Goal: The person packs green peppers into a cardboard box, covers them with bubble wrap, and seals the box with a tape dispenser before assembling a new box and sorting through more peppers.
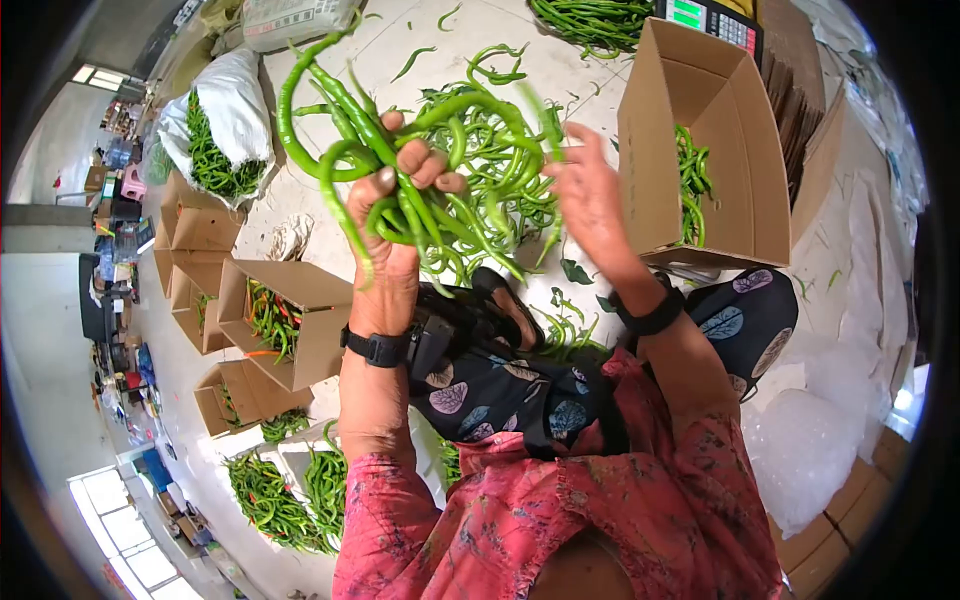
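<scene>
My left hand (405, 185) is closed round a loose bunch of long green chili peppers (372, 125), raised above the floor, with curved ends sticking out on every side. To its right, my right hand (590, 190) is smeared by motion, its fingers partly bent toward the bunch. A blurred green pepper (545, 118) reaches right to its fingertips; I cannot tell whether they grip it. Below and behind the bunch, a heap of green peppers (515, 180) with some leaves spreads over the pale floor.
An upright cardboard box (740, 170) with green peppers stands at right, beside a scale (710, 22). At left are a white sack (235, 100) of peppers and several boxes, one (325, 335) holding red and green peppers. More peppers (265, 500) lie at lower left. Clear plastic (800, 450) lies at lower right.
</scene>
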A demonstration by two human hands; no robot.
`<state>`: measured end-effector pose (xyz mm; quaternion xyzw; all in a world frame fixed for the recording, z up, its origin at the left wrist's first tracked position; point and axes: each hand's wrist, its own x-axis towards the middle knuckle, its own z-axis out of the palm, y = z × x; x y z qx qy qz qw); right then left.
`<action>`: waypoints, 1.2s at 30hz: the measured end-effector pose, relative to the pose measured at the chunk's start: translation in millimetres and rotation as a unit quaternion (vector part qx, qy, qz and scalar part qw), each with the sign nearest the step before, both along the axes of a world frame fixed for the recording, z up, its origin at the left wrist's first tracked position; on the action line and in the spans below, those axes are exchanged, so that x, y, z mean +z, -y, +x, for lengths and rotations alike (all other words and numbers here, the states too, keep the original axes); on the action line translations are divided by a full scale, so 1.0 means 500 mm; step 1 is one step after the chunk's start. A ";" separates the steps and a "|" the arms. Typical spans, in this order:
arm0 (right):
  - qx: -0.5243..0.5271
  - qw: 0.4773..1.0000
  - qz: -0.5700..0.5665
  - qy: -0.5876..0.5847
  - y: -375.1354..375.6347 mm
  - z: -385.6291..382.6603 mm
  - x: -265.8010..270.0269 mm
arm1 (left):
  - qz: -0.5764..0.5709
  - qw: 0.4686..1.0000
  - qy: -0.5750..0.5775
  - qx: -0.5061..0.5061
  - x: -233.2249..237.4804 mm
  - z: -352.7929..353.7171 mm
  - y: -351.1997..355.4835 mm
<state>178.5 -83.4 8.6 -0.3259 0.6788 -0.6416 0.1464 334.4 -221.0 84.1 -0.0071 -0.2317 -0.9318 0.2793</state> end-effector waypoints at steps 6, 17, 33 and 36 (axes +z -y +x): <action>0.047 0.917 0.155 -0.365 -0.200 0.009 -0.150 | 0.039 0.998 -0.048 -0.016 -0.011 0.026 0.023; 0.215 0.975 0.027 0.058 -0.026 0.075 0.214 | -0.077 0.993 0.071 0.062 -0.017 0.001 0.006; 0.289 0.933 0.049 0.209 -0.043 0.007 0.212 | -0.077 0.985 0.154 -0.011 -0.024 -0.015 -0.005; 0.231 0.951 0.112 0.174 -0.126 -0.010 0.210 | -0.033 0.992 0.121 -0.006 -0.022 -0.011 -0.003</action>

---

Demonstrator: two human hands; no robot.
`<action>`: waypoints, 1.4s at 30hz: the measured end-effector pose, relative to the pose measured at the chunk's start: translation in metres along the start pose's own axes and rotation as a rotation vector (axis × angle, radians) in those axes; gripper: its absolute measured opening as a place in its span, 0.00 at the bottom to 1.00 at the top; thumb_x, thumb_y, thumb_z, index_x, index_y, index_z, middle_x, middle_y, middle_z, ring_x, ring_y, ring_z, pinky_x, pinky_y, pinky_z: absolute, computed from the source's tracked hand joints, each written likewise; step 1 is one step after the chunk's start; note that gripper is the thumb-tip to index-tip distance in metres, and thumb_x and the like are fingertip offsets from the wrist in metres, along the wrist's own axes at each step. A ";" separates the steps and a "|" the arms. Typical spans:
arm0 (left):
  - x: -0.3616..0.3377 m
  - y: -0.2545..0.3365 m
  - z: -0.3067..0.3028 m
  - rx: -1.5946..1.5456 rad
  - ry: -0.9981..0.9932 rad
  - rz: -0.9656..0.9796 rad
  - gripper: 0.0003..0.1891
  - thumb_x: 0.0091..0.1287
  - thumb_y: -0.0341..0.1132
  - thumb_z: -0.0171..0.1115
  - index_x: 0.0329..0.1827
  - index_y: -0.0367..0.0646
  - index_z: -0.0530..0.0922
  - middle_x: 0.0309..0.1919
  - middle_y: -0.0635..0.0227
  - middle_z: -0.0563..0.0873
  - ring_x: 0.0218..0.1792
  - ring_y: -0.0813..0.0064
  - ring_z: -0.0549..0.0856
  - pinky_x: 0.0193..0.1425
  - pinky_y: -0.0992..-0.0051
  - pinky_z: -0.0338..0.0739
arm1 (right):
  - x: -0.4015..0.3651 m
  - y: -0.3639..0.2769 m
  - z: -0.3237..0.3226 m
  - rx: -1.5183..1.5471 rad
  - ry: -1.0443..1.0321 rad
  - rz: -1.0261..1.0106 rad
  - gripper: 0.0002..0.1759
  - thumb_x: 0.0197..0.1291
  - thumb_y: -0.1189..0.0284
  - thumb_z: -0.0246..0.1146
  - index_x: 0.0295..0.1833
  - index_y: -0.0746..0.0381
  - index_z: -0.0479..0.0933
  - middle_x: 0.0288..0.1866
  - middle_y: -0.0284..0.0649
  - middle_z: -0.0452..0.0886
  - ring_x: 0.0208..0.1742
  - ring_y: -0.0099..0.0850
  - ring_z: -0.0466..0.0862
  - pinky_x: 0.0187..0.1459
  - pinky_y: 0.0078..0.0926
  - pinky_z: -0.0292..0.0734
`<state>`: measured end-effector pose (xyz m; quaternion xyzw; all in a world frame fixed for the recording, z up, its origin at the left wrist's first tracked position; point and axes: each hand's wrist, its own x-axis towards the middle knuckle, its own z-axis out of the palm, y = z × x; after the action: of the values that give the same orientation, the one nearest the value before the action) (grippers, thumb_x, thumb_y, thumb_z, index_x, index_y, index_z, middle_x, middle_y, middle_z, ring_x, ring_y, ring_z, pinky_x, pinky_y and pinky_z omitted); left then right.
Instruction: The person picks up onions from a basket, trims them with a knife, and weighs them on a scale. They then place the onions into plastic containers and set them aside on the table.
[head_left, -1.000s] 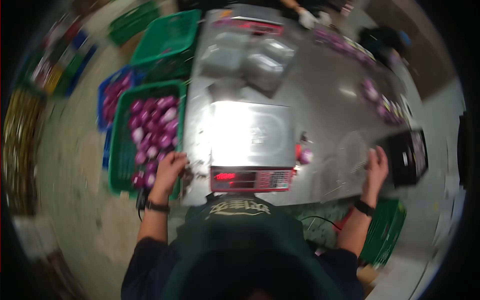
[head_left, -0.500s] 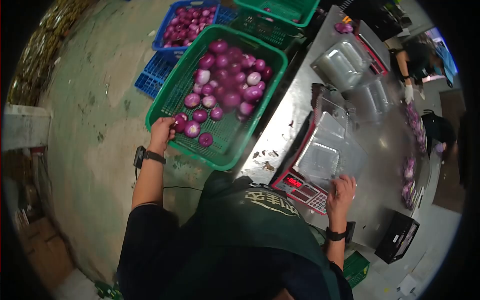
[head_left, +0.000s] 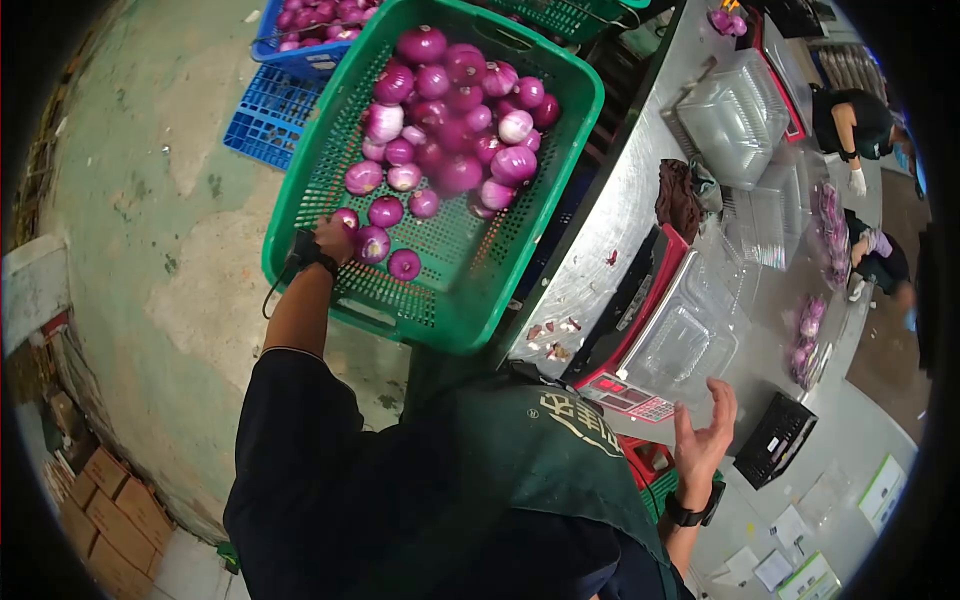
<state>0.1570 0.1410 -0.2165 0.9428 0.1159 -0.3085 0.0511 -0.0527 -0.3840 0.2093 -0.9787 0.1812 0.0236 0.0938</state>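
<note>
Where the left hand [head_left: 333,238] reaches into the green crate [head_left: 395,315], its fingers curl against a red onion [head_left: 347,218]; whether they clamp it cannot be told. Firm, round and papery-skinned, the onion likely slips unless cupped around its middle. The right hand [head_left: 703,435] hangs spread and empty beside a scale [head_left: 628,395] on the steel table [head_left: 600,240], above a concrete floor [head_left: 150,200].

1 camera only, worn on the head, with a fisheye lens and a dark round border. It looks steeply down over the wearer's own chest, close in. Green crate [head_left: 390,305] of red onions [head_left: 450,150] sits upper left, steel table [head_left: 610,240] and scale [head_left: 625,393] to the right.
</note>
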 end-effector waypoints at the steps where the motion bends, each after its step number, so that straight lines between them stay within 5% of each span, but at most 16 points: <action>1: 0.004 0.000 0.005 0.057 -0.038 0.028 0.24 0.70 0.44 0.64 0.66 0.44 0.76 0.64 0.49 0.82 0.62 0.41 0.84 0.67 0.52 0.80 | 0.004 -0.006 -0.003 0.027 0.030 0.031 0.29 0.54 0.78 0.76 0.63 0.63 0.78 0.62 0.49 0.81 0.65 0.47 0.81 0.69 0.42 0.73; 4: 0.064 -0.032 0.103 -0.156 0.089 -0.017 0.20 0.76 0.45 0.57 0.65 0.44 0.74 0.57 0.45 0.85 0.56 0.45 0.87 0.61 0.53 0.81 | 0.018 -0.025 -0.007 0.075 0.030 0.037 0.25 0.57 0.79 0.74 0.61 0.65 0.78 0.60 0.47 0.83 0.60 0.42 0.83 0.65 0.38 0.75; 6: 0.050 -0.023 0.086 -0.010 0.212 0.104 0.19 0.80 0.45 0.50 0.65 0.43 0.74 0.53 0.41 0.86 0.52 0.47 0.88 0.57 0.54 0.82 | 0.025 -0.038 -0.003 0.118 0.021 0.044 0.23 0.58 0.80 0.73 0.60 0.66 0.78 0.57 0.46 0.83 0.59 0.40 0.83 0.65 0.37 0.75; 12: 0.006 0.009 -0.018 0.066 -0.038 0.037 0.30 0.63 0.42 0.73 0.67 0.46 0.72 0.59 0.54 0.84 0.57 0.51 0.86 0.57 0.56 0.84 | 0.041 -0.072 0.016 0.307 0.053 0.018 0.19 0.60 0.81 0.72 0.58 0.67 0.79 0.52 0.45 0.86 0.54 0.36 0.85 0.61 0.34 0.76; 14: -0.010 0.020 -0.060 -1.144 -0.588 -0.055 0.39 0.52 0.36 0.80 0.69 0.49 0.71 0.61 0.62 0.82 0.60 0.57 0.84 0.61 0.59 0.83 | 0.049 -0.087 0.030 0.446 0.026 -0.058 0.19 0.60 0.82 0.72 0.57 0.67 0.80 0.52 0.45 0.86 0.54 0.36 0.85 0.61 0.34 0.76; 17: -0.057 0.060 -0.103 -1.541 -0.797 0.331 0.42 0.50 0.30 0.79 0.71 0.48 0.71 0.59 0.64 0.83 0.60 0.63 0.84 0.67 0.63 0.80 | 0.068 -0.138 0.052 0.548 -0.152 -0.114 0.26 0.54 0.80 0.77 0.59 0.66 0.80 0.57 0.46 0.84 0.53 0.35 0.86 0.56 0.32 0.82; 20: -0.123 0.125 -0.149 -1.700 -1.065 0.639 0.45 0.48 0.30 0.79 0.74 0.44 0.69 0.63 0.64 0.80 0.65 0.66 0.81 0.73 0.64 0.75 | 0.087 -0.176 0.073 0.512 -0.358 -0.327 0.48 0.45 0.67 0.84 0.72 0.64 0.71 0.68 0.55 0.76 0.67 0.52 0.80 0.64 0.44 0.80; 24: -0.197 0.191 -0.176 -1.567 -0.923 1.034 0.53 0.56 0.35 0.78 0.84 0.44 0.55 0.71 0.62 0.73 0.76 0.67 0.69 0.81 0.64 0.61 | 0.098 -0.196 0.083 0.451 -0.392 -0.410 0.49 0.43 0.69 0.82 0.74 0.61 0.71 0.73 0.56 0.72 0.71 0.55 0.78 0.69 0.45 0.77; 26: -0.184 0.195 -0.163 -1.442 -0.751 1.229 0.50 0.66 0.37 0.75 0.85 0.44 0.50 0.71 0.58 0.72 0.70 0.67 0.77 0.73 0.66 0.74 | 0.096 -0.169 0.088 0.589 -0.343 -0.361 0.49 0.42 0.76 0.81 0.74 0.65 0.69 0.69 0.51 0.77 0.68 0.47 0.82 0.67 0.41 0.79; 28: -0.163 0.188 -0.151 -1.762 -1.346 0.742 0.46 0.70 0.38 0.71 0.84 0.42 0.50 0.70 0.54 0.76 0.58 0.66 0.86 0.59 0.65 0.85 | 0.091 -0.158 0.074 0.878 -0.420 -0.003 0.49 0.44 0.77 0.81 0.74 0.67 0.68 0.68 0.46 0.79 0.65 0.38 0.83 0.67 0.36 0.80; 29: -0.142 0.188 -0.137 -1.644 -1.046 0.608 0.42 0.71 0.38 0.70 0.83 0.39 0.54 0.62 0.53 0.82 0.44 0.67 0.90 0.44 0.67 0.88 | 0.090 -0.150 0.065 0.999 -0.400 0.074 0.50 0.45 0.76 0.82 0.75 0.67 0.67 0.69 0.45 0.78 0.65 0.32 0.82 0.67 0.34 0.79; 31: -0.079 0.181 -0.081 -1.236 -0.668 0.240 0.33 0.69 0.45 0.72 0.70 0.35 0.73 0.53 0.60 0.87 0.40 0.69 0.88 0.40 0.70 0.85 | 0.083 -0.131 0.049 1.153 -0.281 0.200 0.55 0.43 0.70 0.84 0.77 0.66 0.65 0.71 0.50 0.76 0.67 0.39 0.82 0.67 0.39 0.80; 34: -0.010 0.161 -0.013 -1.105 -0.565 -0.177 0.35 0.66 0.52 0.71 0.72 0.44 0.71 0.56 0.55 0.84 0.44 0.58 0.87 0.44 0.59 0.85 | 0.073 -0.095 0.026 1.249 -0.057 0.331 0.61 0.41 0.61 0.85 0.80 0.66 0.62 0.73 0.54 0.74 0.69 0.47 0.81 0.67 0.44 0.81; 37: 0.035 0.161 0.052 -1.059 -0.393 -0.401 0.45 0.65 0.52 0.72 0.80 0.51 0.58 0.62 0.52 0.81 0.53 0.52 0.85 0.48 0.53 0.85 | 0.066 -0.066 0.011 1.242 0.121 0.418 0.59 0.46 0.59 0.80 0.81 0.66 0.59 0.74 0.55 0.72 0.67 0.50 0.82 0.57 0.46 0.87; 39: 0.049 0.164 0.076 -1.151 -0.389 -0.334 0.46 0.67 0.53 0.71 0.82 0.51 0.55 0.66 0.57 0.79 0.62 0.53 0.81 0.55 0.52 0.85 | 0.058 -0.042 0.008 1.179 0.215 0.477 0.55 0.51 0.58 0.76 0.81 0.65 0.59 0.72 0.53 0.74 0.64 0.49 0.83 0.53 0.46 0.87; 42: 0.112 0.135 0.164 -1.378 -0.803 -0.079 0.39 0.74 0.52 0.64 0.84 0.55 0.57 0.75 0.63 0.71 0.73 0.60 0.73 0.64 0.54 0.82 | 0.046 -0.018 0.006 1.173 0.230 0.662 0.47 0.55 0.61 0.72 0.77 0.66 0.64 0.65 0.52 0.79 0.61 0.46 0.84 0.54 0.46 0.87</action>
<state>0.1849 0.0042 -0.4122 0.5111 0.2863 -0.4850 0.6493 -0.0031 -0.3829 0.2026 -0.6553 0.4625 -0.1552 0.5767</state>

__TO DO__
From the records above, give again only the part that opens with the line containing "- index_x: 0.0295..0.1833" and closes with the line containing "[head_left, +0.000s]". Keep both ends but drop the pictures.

__WORKED SOLUTION__
  - index_x: 0.0295..0.1833
  - index_y: -0.0746..0.0381
  - index_z: -0.0479..0.0933
  - middle_x: 0.0288..0.1866
  - middle_y: -0.0284..0.0649
  - middle_z: -0.0452..0.0886
  - ring_x: 0.0208..0.1742
  - ring_y: -0.0099..0.0850
  - ring_z: -0.0466..0.0862
  - pinky_x: 0.0187..0.1459
  - pinky_y: 0.0078..0.0926
  - pinky_z: -0.0292..0.0734
`<state>`: measured end-effector pose (xyz m; quaternion xyzw; all in a world frame fixed for the recording, z up, its origin at the left wrist's first tracked position; point and axes: each hand's wrist, its own x-axis towards the middle knuckle, its own z-axis out of the palm, y = z × x; after the action: of the values that give the same orientation, the one nearest the value before the action) (grippers, thumb_x, thumb_y, thumb_z, index_x, index_y, index_z, middle_x, middle_y, middle_z, ring_x, ring_y, ring_z, pinky_x, pinky_y and pinky_z omitted); left then right.
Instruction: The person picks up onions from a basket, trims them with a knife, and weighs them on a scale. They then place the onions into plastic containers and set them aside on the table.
[head_left, -1.000s] 
[head_left, -0.500s] 
[head_left, +0.000s] 

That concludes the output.